From Bugzilla Helper: User-Agent: Mozilla/5.0 (Windows; U; Windows NT 5.0; en-US; rv:1.7) Gecko/20040514 Description of problem: This issue has been raised after the "low memory" bug has been fixed. So, some preliminary information can be found in this previous issue BZ#121029. We used both kernel-2.4.21-15.5.EL and kernel-2.4.21-15.11.EL with same bad results. Machine hangs in less than one hour. Following comments/results were copied from BZ #121029. Tar file can be extracted from BZ #121029. trace files after HANG (with "echo m > /proc/sysrq-trigger") The attached "compressed tar" file contents trace files about dbgen HANG with a NS5160. This last test has been done with traces taken every 30s and including the "echo m > /proc/sysrq-trigger". The machine "broke" after 40 minutes. The tar file includes: - meminfo.sh: script that takes the traces - meminfo.txt: ouput from meminfo.sh - top.txt: result of the "top" command runned during the test - messages: /var/log/messages saved after rebooting the machine. Version-Release number of selected component (if applicable): kernel-2.4.21-15.11.EL How reproducible: Always Steps to Reproduce: 1. Get the "dbgen" test which has been sent over to RedHat. 2. Run this "dbgen" test. 3. More detailled information can be found in BZ #121029 Actual Results: Machine hangs everytime this test is performed. Expected Results: Machine should be loaded but should still be alive. Additional info: As SCSI card could be suspected (see #121029), please find its description: - SCSI Adapter= Adaptec Content of /proc/pci: Bus 4, device 1, function 0: SCSI storage controller: Adaptec AHA-3960D / AIC-7899A U160/m (rev 1). IRQ 54. Master Capable. Latency=64. Min Gnt=40.Max Lat=25. I/O at 0xc400 [0xc4ff]. Non-prefetchable 64 bit memory at 0xfa6fe000 [0xfa6fefff]. Bus 4, device 1, function 1: SCSI storage controller: Adaptec AHA-3960D / AIC-7899A U160/m (#2) (rev 1). IRQ 55. Master Capable. Latency=64. Min Gnt=40.Max Lat=25. I/O at 0xc800 [0xc8ff]. Non-prefetchable 64 bit memory at 0xfa6ff000 [0xfa6fffff].
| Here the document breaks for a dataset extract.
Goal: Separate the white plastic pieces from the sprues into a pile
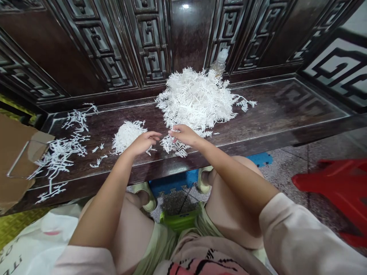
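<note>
Some spiky sprigs (178, 149) touch the right hand (184, 135), grip unclear, left hand (142, 143) loosely spread.

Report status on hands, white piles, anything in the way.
Left hand by edge of small white pile. Right hand at front of big white pile. Grips unclear. Bottle behind big white pile, away from hands.

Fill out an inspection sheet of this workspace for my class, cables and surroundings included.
Surface: dark wooden bench.
Job's things: large white pile, smaller white pile, loose white pieces at left.
Clutter: bottle behind the large white pile; cardboard at the bench's left end.
Hands: left hand beside the smaller white pile, nothing visibly held; right hand at the large white pile's front, grip unclear.
Cables: nothing seen.
Surroundings: carved panels behind, red stool right, white bag lower left.
</note>
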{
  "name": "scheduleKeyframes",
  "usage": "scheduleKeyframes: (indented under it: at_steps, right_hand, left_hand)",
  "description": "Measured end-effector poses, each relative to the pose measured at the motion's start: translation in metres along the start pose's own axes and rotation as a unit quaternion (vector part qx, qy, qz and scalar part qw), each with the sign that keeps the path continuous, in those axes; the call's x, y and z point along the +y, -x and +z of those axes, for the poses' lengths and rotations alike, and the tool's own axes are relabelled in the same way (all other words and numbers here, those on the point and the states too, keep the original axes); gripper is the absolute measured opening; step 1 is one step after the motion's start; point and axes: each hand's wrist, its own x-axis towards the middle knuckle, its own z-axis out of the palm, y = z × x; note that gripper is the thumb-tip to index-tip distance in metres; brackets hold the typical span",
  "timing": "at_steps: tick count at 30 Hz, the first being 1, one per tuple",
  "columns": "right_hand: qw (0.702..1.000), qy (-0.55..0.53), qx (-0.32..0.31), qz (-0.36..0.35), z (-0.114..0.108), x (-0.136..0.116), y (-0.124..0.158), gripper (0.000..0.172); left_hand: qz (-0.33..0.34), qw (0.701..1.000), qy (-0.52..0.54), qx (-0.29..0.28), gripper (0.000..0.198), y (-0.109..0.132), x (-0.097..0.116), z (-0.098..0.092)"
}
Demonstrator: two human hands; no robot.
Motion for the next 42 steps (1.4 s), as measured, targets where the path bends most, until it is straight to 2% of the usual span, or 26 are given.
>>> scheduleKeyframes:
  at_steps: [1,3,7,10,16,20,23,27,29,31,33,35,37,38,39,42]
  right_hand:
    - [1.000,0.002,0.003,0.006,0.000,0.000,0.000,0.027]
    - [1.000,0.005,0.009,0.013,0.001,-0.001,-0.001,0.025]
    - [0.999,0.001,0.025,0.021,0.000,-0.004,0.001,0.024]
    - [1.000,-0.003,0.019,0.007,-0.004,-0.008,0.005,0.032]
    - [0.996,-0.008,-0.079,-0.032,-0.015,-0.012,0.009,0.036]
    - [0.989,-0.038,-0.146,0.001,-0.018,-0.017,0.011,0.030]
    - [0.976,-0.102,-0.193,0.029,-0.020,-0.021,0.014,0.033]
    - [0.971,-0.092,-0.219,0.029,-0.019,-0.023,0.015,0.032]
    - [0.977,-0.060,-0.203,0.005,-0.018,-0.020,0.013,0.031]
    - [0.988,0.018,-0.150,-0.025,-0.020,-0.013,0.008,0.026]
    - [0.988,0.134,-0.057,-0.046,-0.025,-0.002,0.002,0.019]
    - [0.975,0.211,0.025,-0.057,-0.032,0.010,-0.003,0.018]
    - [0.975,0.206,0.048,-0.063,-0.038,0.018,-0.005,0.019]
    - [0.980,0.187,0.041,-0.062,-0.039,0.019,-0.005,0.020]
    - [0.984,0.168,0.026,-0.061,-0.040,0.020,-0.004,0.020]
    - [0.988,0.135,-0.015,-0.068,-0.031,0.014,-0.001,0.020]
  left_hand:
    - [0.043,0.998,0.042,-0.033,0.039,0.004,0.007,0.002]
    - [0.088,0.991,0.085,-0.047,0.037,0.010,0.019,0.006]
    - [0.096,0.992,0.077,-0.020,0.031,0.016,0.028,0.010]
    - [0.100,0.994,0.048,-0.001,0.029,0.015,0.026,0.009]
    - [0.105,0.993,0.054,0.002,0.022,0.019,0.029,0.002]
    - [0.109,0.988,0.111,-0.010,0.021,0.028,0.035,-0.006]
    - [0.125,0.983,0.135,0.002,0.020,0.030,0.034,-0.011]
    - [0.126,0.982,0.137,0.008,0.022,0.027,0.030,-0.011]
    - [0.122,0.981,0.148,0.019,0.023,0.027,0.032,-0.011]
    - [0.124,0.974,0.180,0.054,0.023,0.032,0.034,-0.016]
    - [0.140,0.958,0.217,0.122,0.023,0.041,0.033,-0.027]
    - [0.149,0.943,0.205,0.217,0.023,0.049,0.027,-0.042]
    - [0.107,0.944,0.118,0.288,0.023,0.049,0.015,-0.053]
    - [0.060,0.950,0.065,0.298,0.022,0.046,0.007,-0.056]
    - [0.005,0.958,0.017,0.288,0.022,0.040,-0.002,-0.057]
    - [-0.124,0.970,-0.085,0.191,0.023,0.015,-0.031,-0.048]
Hi Tim, Are you aware of such a known problem ? Could you reassign this issue to the right people in your team ? Thanks.
Pierre: As you saw in a mail message from Tim in response to your report of a problem with the LSI22320-R adapters on your IA64 platforms (on both RHEL2.1-U4 and RHEL3-U1), we've got a pre-beta RHEL 3 U3 kernel (call it "U3betaRC" for U3betaReleaseCandidate) available for you to test that may also address the issue that you've reported in this bugzilla. Location of the kernel: ftp://people.redhat.com/tburke/.pre_u3 We'll be waiting for your feedback.... Sue
I see from the syslogs that you have storage on mpt fusion, QLogic, and aic7xxx adapters. I gather that your system is installed on the mpt fusion disks, and the dbgen test is running exclusively on the aic7xxx disks. Are the QLogic disks idle? Please describe your storage configuration, and whether there is anything running other than dbgen. If you could run sysreport and post the results that would be helpful as well. Thanks.
The other problem with LSI22320-R adapters (IT #43391) prevented us to go further on testing the new kernel Tim provided to us. But I asked to get further information as you requested in your note above (Comment#3), though.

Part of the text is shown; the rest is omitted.